Some communities, like queer communities, are often inequitably shamed for their expression of their sexual citizenship, Prior said.

Evidence shows the stigmatization of STIs in queer communities is often associated with HIV and AIDS, especially regarding gay men. But today’s data shows that rates of HIV and AIDS are much more common amongst heterosexual men, Prior said.

“We still have stigma about the queer community, but that’s not actually who is contracting it and spreading it at higher rates now,” Prior said.

Prior advocates for comprehensive and inclusive sex education, including discussions outside the typical heteronormative ideas about penile and vaginal sex. She said this narrow education on sex furthers the stigma.

Michelle Slaybaugh, director of social impact and strategic communications at the Sexuality Information and Education Council of the United States, or SIECUS, said a comprehensive sex education curriculum goes beyond pregnancy and STI prevention.
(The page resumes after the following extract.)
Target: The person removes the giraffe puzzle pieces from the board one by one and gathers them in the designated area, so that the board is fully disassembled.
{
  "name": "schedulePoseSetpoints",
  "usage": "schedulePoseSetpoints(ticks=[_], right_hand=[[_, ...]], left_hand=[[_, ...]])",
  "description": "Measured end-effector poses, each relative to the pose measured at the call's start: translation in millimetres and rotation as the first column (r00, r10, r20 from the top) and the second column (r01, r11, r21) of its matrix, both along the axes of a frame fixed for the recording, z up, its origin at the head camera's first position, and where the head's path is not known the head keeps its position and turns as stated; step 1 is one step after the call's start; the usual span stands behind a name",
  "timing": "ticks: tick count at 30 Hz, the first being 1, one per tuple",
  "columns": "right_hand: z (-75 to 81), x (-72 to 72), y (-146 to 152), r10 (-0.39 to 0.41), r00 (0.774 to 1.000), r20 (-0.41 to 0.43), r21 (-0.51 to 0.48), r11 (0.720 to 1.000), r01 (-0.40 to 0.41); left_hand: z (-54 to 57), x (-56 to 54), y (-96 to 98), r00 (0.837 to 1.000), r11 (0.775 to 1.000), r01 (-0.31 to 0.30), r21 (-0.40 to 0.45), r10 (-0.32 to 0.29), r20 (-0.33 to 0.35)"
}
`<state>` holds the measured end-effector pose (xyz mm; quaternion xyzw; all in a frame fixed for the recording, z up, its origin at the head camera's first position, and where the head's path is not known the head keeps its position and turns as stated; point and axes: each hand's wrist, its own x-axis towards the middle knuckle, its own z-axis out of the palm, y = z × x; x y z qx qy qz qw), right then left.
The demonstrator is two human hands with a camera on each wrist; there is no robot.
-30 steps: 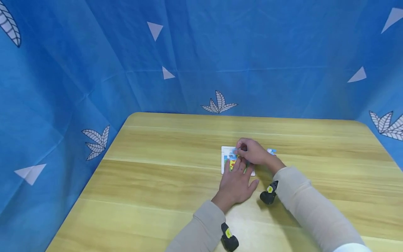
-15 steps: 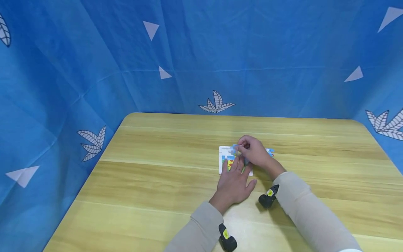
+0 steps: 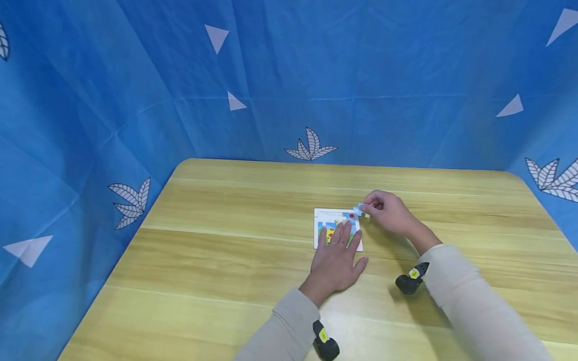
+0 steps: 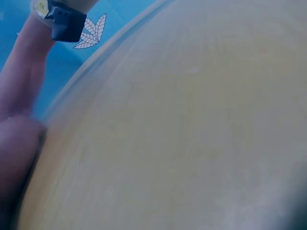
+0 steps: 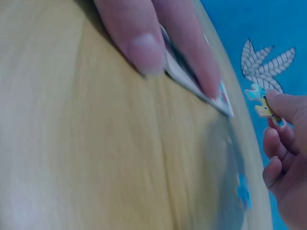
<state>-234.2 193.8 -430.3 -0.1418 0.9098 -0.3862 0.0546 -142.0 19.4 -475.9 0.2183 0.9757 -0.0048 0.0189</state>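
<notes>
A small square jigsaw puzzle in a white frame (image 3: pixel 321 213) lies on the table, its yellow, red and blue picture partly covered. My left hand (image 3: pixel 335 260) rests flat on it, fingers spread over the lower part. Just beyond the frame's upper right corner, my right hand (image 3: pixel 387 213) pinches a puzzle piece (image 3: pixel 359 209) between thumb and fingers. In the right wrist view this piece (image 5: pixel 263 103) is blue and yellow, held up off the table. The left wrist view catches only the left thumb (image 4: pixel 17 158), the right forearm and bare tabletop.
Another blue puzzle piece (image 5: pixel 243 191) lies loose on the table in the right wrist view; the right hand hides it in the head view. A blue patterned cloth (image 3: pixel 384 75) hangs behind the wooden table (image 3: pixel 217 260). Black cameras sit on both wrists.
My right hand has moved right, from over the puzzle's upper part to beyond its corner, carrying the piece. More of the puzzle shows. The left hand stays put on it.
</notes>
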Motion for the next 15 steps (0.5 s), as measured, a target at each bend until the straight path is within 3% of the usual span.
schedulePoseSetpoints(ticks=[7,15], right_hand=[[11.1,4.0,26.5,0.001,1.0,0.02,0.054,0.999,-0.002],[11.8,10.6,56.5,-0.019,0.999,0.039,0.064,0.998,0.016]], left_hand=[[0.4,0.0,-0.1,1.0,1.0,0.0,-0.004,0.0,-0.007],[0.4,1.0,-0.4,1.0,1.0,0.002,-0.002,-0.002,-0.006]])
“It looks at the child or young person holistically and gives them foundational tools to be able to protect themselves throughout the rest of their lives, so they don’t grow up thinking there’s a stigma attached to an STI, as well as provides them with the information they need to reduce the risk of (contracting) an STI,” Slaybaugh said.

Prior said universities can be a helpful place for sexually active students to go when they’re curious and looking to know more about their sexual citizenship and sexual health.

“The more education you give a person, the better equipped they are to make decisions about their body,” Prior said.

MSU’s Health Promotion Department reported that 98.1% of students said they have never contracted an STI and 60.7% of students said they used a condom last time they had vaginal intercourse.

MSU’s Health Services physician Dr. Tim Spedoske said that the risks posed by contracting an STI can range from being asymptomatic, especially when detected and treated rapidly, all the way to fertility issues.

“For people who have a uterus it can cause pelvic inflammatory disease which can be extremely dangerous,” Spedoske said.

Spedoske said for these reasons, pressuring someone into sex without protection is troubling and the desire to practice safe sex using a condom needs to be affirmed and honored by each sexual partner.

“It definitely should be destigmatized, and people should feel comfortable coming and seeing either our providers or a provider somewhere else that they’re comfortable with,” Spedoske said.